ACTION ITEM:
What is needed is an exact reproduction of the listing, without its pictures.

GIVEN DATA:
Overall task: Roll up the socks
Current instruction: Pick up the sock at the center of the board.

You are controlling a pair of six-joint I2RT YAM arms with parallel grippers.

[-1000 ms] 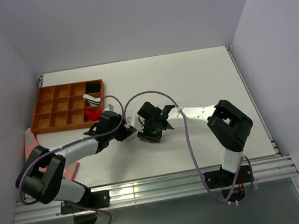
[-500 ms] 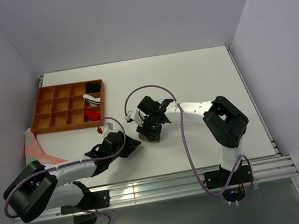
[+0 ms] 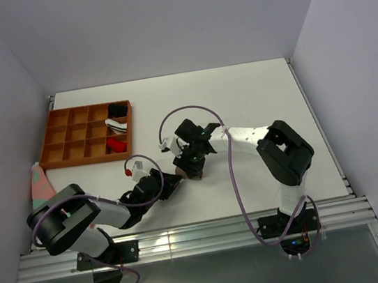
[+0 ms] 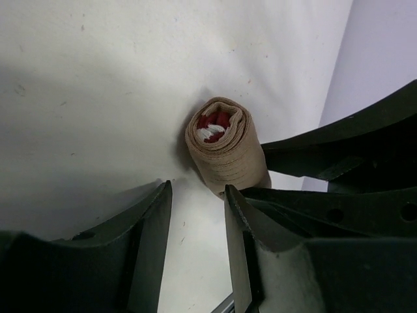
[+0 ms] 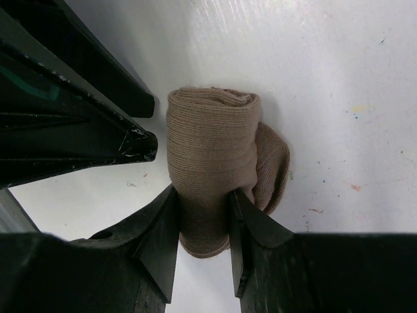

ANSWER TO THIS EXERCISE:
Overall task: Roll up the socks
Current instruction: Pick up the sock at the center of the board.

You are controlling a pair of six-joint I2RT YAM arms with parallel grippers.

[-1000 ms] 
[-500 ms] 
[+0 ms] 
[+0 ms] 
[+0 ms] 

Nothing more belongs to this answer.